> _DATA EXTRACT_
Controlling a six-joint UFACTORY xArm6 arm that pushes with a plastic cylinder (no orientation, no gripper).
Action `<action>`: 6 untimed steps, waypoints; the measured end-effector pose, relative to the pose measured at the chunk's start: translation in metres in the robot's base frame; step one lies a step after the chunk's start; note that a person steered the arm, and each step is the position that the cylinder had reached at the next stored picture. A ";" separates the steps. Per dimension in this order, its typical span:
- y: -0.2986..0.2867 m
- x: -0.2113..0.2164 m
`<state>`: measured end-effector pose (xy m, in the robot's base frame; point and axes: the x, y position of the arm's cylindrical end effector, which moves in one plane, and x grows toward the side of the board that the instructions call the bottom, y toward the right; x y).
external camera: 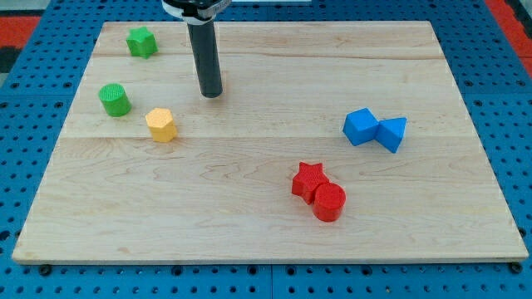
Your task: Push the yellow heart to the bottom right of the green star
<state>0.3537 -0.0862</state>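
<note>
On the pale wooden bench [266,232], left to right: green plastic star [142,41], green cylinder [115,100], yellow plastic heart [161,124] already below-right of the star, my tip [212,94] near the heart's upper right. No claw exists; task looks nearly done.

No text, label, brand, number or sign can be read anywhere in the view. Nothing is printed on the desk [274,58], and no marking is seen on the blocks or on the rod.
</note>
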 end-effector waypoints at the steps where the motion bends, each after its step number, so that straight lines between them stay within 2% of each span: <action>1: 0.000 -0.011; 4: 0.002 -0.022; 6: -0.040 0.017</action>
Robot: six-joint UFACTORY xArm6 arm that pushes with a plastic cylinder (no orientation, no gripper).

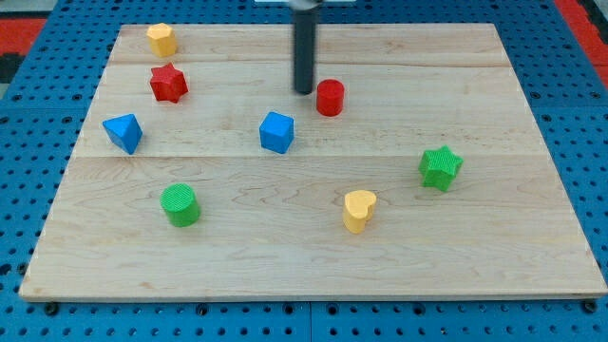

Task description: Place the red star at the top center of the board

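Note:
The red star (168, 84) lies near the view's upper left of the wooden board (313, 256). My tip (303, 91) is the lower end of the dark rod coming down from the view's top centre. It stands well to the right of the red star and just left of the red cylinder (330, 97), with a small gap between them. A blue block (276, 132) lies just below and left of the tip.
A yellow block (161, 39) sits above the red star. A blue block (123, 132) lies at the left, a green cylinder (180, 204) at the lower left, a yellow heart (359, 210) at the lower centre, a green star (440, 167) at the right.

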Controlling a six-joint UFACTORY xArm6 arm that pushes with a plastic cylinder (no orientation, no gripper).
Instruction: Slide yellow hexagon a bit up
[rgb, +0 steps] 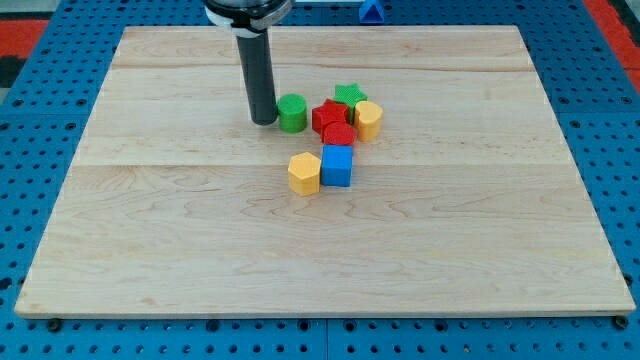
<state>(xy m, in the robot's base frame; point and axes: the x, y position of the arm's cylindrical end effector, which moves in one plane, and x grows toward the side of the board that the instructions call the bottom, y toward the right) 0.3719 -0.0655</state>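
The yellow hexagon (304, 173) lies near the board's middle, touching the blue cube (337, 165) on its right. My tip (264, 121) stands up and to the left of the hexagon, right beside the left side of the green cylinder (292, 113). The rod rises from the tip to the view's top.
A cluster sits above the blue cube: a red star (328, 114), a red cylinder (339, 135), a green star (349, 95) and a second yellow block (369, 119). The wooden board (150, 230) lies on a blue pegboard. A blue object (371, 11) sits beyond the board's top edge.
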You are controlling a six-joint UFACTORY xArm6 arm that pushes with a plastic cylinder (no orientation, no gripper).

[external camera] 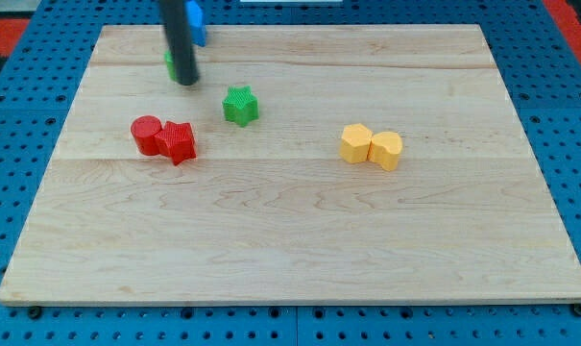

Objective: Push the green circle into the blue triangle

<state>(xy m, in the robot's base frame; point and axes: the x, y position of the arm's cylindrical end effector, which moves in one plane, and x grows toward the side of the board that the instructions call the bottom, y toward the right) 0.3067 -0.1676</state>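
Observation:
My tip [186,82] is at the view's top left of the wooden board. The green circle [170,65] is mostly hidden behind the rod; only a green sliver shows at the rod's left edge. A blue block [196,23], partly hidden by the rod, lies just above, near the board's top edge; its shape cannot be made out. The tip stands just below and right of the green circle, touching or nearly touching it.
A green star [240,106] lies right and below the tip. A red circle [147,134] and a red star [178,142] touch at the left. Two yellow blocks [356,143] [387,150] touch at the right. The board [300,250] rests on a blue pegboard.

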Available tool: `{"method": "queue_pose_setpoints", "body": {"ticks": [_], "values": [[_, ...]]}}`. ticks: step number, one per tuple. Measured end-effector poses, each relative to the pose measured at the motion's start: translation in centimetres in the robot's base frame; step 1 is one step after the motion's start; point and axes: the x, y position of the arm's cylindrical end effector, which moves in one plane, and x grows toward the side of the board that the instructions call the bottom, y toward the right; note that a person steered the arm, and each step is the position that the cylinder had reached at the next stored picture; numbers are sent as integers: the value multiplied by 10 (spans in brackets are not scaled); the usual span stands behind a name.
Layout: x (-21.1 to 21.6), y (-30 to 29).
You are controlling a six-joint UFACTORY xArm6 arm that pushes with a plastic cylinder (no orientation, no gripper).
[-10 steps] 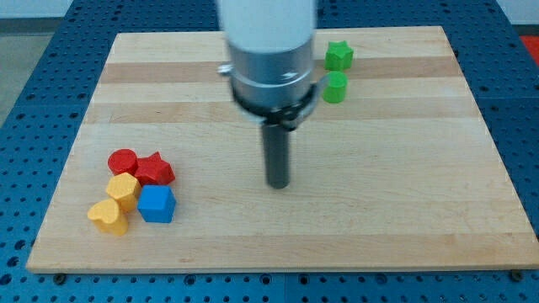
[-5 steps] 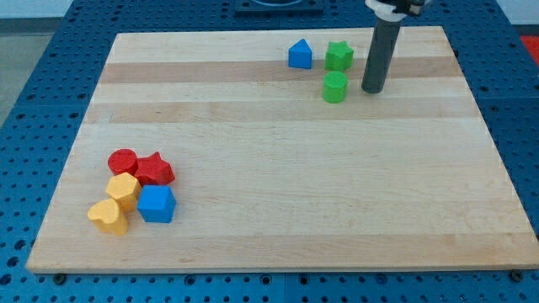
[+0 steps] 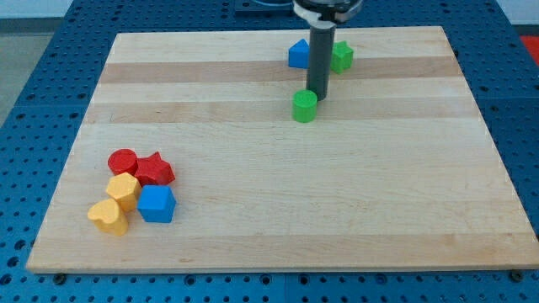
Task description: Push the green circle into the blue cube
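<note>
The green circle (image 3: 305, 106) is a small green cylinder on the wooden board, above the centre. My tip (image 3: 317, 98) stands right against its upper right side. The blue cube (image 3: 157, 204) sits far off at the lower left, in a cluster of blocks. The dark rod rises from the tip toward the view's top.
A red circle (image 3: 123, 160), a red star (image 3: 155, 169), a yellow hexagon-like block (image 3: 124, 188) and a yellow heart (image 3: 108, 216) crowd around the blue cube. A blue pentagon-like block (image 3: 298, 54) and a green star (image 3: 342, 55) sit near the top edge, partly behind the rod.
My tip moved from the right of the green circle to its upper right side. The green circle slid down and to the left. The other blocks did not move.
</note>
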Motion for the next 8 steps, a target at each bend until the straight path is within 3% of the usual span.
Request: {"method": "queue_pose_setpoints", "body": {"ticks": [3, 8], "values": [[57, -66], [114, -16]]}}
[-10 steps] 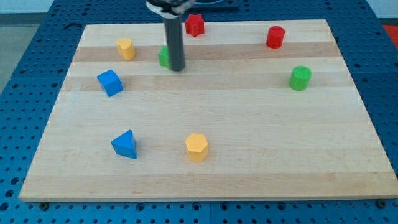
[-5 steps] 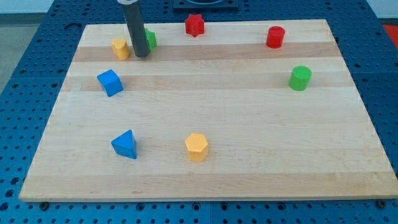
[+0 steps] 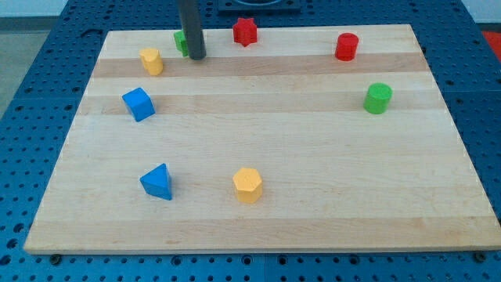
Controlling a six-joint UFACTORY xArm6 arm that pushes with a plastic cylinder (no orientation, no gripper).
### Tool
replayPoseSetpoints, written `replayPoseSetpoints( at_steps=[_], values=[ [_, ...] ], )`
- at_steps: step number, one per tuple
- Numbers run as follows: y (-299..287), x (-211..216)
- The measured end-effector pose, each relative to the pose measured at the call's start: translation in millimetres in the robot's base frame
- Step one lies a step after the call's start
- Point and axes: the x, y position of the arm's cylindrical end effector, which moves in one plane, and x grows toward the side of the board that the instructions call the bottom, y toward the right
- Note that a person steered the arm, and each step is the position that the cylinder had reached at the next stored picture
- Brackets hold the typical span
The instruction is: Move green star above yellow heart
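The green star [image 3: 181, 41] lies near the board's top edge, mostly hidden behind my rod. My tip [image 3: 196, 57] rests on the board touching the star's right side. The yellow heart [image 3: 152, 60] sits down and to the left of the star, a short gap away from it.
A red star [image 3: 245, 30] lies to the right of my tip near the top edge. A red cylinder [image 3: 346, 47] and a green cylinder [image 3: 377, 98] are at the right. A blue cube [image 3: 138, 103], a blue triangle [image 3: 158, 182] and a yellow hexagon [image 3: 247, 185] lie lower down.
The green star has gone up and left from the board's upper middle to the top edge. My tip swung left past the star, close to the yellow heart, then back to the star's right.
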Motion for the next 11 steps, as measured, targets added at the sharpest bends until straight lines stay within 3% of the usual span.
replayPoseSetpoints(
  at_steps=[3,11],
  values=[
    [13,-49],
    [-104,-48]
  ],
)
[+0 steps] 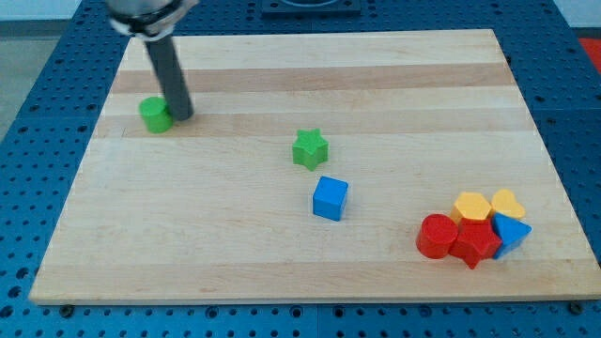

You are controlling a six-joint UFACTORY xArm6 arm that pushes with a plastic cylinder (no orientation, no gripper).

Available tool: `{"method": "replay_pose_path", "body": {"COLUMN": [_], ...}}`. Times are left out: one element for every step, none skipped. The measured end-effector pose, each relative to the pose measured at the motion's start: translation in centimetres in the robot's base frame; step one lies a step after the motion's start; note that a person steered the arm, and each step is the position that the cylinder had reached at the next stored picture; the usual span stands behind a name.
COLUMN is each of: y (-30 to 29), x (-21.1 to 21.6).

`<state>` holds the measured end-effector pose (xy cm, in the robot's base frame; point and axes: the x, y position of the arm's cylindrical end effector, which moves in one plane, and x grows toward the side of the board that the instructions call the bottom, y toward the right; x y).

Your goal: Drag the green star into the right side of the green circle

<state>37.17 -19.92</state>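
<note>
While parked touching green circle (156, 115) right side, tip (183, 116) blocked target spot | green star (309, 148) well right, unpushed | no claw, rod only

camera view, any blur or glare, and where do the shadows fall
Camera view: the rod's top is cut off and a bit blurred at the view's top; my tip is sharp, touching the right of the green circle. Lighting is even, with no hard glare on the board. Soft shadows sit close under the green star and blue cube, towards the view's bottom.
</note>
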Motion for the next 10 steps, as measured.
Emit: {"method": "replay_pose_path", "body": {"y": [-0.9, -0.8, -0.7, 4.0, 13.0, 22.5, 30.4, 34.7, 35.3, 34.5], "x": [-0.4, -1.4, -2.4, -2.5, -2.7, -2.7, -2.3, 0.0, 3.4, 4.4]}}
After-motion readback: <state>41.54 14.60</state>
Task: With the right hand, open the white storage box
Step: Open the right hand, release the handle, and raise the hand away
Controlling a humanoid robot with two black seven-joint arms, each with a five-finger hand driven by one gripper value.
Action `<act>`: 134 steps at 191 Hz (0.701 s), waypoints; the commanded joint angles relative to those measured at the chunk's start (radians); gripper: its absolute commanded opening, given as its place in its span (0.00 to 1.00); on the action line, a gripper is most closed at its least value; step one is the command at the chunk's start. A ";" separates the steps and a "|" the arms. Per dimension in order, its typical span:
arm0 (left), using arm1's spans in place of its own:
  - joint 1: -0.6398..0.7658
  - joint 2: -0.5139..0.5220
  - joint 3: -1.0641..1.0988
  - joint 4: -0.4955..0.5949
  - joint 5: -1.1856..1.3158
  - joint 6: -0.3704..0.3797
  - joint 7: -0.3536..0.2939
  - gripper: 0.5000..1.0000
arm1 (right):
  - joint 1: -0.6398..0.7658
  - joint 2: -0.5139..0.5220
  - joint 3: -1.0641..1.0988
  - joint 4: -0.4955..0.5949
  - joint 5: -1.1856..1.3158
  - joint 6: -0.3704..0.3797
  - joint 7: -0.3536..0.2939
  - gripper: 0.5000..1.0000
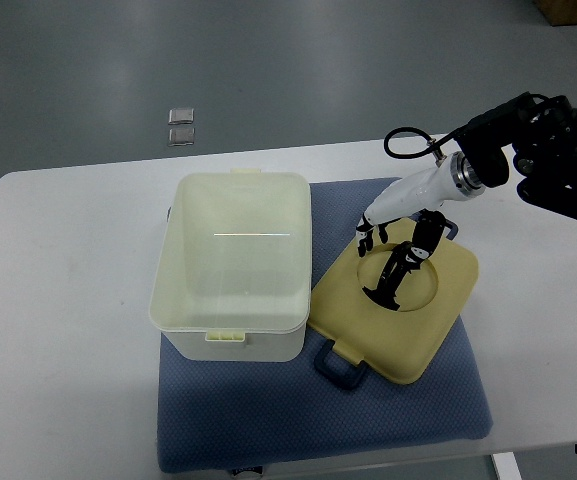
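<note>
White storage box (pixel 233 265) stands open, its lid (pixel 398 310) lying flat beside it.

I can read no text, label, brand, number or sign anywhere around my fingers. The lid (pixel 398 315) under my right hand (pixel 398 250) is plain, with no print that I can make out, and the white storage box (pixel 233 265) off to the side of my fingers shows bare walls. The two small grey squares (pixel 181 127) far beyond the box are too small to tell whether anything is written on them.
</note>
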 commanded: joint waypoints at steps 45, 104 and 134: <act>0.000 0.000 0.002 -0.006 0.000 0.000 0.000 1.00 | -0.008 -0.067 0.182 -0.113 0.051 -0.006 0.000 0.85; 0.000 0.000 0.000 -0.009 0.000 0.000 0.000 1.00 | -0.230 0.037 0.606 -0.397 1.101 -0.141 -0.063 0.85; 0.000 0.000 0.000 -0.009 0.000 0.002 0.000 1.00 | -0.307 0.106 0.626 -0.403 1.780 -0.252 -0.107 0.85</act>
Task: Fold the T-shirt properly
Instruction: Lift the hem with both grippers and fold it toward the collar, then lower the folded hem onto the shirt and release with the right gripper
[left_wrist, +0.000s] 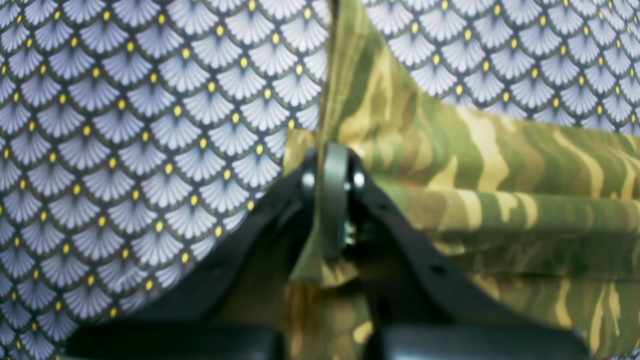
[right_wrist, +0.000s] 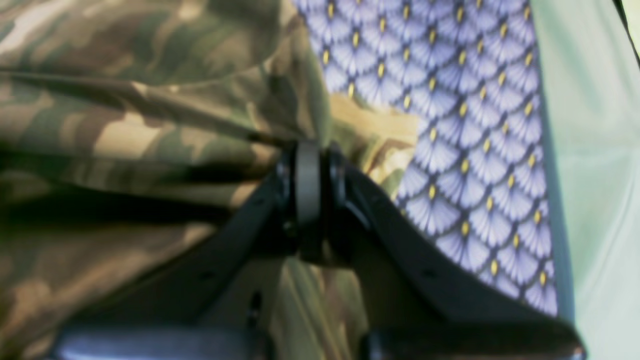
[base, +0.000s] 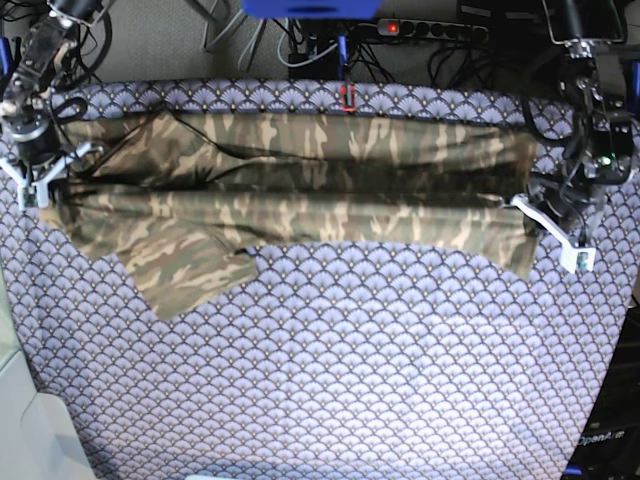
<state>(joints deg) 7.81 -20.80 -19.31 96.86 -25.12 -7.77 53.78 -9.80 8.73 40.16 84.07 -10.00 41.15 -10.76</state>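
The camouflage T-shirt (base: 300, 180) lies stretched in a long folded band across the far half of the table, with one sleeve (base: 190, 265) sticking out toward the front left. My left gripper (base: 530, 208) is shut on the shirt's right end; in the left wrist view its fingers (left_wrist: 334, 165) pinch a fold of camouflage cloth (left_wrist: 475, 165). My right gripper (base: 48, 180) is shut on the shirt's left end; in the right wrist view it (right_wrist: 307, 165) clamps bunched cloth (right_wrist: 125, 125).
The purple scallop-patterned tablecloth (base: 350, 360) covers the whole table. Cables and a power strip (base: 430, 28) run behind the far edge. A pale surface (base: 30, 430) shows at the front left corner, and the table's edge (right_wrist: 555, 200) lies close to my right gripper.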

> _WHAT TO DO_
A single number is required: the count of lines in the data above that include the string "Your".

> _REPLY TO THE EXERCISE_
2